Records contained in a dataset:
· · ·

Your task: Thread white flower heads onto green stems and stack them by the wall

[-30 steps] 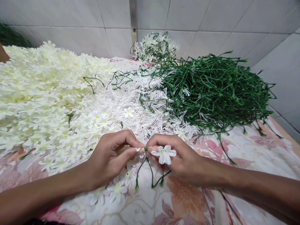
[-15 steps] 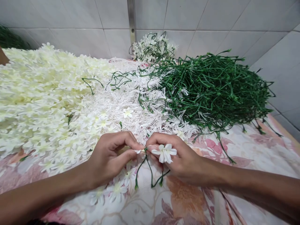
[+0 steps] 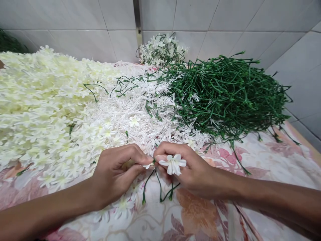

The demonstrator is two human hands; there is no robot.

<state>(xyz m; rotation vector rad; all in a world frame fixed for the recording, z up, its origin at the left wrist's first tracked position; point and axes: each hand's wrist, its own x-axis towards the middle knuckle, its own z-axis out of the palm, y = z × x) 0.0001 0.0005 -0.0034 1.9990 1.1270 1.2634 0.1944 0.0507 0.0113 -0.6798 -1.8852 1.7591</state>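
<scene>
My left hand (image 3: 120, 170) pinches a small white artificial flower (image 3: 148, 165) between thumb and forefinger, partly covered by the fingertips. Touching its tip from the other side, my right hand (image 3: 185, 167) is closed on a branched green plastic stem (image 3: 157, 179). The thin branches hang down below the fingers, with small green ends. A white artificial flower (image 3: 173, 164) stands out in front of my right thumb, seemingly on the same stem. Where flower and stem meet, the fingertips hide the detail.
Loose cream-white flowers (image 3: 45, 110) cover the left side. White stamens (image 3: 127, 113) lie heaped in the middle, and a big pile of green stems (image 3: 230, 93) is at the right. Behind sits a bunch of assembled flowers (image 3: 163, 50) against the tiled wall (image 3: 190, 16). A floral cloth (image 3: 200, 214) lies underneath.
The whole view has shifted slightly. Both hands keep nearly the same pose, fingertips together at the stem; the left fingers have come a little closer around the flower.
</scene>
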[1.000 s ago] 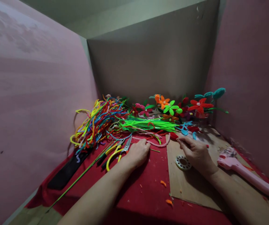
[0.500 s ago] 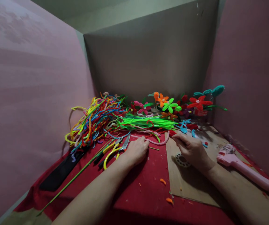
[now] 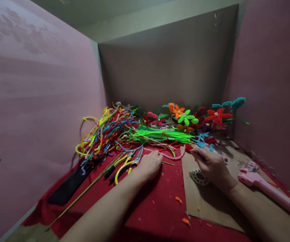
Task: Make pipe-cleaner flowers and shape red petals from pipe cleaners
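My left hand (image 3: 151, 164) rests low over the red cloth (image 3: 160, 198), its fingers curled near the end of a pink pipe cleaner (image 3: 171, 157); what is in them, if anything, is hidden. Just to its left lie yellow-handled scissors (image 3: 124, 169) and pliers (image 3: 122, 160). Above the cardboard (image 3: 192, 201), my right hand (image 3: 208, 164) is closed with thumb and forefinger pinched on a small red fuzzy piece (image 3: 189, 148). A round grey ring with holes (image 3: 200, 177) is just below that hand.
A tangled heap of coloured pipe cleaners (image 3: 109, 131) stands at the back left, beside a green bundle (image 3: 162, 135). Fuzzy flowers (image 3: 218, 115) line the back. A pink glue gun (image 3: 268, 186) lies right, a black flat object (image 3: 69, 185) left. Orange scraps (image 3: 178, 200) lie in front.
The whole view has shifted slightly, so things appear a little lower and farther right. Both hands keep nearly the same places and closed poses.
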Demonstrator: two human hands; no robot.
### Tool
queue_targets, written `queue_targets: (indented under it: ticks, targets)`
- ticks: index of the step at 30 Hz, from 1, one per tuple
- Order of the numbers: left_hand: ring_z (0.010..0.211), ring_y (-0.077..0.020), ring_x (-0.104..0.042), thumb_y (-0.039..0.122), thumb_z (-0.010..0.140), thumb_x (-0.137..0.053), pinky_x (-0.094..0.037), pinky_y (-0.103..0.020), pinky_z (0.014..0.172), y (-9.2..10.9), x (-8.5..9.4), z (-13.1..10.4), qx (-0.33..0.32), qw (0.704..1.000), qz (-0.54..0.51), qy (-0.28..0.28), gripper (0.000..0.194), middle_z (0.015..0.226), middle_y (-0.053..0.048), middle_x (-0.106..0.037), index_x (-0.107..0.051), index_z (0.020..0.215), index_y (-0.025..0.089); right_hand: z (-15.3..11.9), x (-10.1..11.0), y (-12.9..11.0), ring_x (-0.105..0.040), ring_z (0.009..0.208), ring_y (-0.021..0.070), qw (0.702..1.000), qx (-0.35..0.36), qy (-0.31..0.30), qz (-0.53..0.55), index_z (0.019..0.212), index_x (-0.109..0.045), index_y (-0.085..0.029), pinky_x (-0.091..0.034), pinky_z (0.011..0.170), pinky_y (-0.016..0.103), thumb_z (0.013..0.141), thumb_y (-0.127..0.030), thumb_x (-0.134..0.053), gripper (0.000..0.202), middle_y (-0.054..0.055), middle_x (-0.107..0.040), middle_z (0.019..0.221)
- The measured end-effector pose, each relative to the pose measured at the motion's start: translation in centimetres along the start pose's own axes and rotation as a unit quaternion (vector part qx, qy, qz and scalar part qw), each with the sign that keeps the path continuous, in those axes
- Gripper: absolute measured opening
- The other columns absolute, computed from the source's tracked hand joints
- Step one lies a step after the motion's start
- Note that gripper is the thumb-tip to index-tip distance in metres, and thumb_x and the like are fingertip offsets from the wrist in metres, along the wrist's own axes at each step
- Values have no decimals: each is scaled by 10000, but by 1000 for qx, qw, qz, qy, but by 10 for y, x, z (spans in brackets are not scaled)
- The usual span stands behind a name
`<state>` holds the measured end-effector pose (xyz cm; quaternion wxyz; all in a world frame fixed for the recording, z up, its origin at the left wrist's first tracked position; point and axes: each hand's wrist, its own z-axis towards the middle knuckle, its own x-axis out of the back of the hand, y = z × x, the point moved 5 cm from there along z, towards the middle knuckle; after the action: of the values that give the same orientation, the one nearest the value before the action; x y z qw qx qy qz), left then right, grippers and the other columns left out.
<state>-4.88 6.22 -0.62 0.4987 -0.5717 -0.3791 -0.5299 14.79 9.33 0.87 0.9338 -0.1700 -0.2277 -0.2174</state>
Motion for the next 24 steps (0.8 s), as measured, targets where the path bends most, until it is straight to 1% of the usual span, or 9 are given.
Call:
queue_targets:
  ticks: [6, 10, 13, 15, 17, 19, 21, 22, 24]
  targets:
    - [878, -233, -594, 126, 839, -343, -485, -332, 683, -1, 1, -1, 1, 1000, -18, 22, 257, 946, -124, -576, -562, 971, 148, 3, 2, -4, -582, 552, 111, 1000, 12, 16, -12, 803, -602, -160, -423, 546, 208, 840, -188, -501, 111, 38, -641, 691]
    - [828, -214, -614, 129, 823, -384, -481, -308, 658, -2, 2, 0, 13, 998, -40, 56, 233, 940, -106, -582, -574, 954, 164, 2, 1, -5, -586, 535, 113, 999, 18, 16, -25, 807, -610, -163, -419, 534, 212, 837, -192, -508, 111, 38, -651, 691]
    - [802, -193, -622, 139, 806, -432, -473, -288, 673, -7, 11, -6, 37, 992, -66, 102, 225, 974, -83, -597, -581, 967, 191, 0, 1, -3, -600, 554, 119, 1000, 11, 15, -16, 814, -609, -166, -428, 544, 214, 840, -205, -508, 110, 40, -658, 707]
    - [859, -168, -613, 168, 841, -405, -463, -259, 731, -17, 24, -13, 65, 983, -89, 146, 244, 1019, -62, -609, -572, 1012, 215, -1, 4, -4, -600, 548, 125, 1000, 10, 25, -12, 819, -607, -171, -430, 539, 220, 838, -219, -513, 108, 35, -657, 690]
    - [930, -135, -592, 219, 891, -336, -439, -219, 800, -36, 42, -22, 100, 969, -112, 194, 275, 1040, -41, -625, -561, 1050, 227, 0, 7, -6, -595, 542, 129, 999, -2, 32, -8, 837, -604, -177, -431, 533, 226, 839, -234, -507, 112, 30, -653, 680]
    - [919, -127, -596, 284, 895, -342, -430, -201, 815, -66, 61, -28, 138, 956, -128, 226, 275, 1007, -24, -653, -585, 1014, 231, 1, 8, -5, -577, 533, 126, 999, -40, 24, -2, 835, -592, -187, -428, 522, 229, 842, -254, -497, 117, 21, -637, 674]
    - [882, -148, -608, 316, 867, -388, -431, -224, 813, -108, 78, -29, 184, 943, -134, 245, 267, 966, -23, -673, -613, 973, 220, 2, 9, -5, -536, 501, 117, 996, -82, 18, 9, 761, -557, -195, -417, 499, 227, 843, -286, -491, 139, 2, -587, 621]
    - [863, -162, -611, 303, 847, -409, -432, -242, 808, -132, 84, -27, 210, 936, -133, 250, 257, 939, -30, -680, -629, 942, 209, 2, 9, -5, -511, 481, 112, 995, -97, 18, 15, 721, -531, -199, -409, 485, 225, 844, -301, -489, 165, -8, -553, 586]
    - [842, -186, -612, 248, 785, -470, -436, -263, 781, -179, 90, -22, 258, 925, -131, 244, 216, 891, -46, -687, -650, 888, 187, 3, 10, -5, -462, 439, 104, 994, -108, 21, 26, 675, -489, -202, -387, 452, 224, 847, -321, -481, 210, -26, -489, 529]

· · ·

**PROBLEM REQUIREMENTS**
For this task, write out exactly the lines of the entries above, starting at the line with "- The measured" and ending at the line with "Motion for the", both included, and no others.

**ANSWER BOX**
- The measured end-effector pose, each relative to the pose measured at the motion's start: translation in centimetres along the start pose's own axes and rotation as a unit quaternion (vector part qx, qy, qz and scalar part qw), each with the sign that keeps the path continuous, in those axes
- Gripper: absolute measured opening
- The other columns absolute, computed from the source's tracked hand joints
- Step one lies a step after the motion's start
- Note that gripper is the thumb-tip to index-tip distance in metres, and thumb_x and the like are fingertip offsets from the wrist in metres, along the wrist's own axes at each step
- Values have no decimals: each is scaled by 10000, but by 1000 for qx, qw, qz, qy, but by 10 for y, x, z (spans in brackets are not scaled)
- The usual span stands behind a name
`<state>` holds the measured end-effector pose (xyz cm; quaternion wxyz; all in a world frame fixed for the recording, z up, its origin at the left wrist's first tracked position; point and axes: each hand's wrist, its own z-axis towards the middle knuckle, its own x-axis out of the back of the hand, y = z × x, the point moved 5 cm from there along z, towards the middle knuckle; after the action: of the values that give the same orientation, the one nearest the value before the action; x y z qw qx qy qz), left then right, grippers and the other columns left out.
<state>-4.88 6.22 -0.62 0.4987 -0.5717 -0.3791 -0.5299 14.79 9.33 0.87 0.9338 -0.1700 -0.2277 -0.2174</state>
Motion for the next 24 steps (0.8 s), as measured, targets where the path bends most, until it is straight to 1% of the usual span, or 9 are given.

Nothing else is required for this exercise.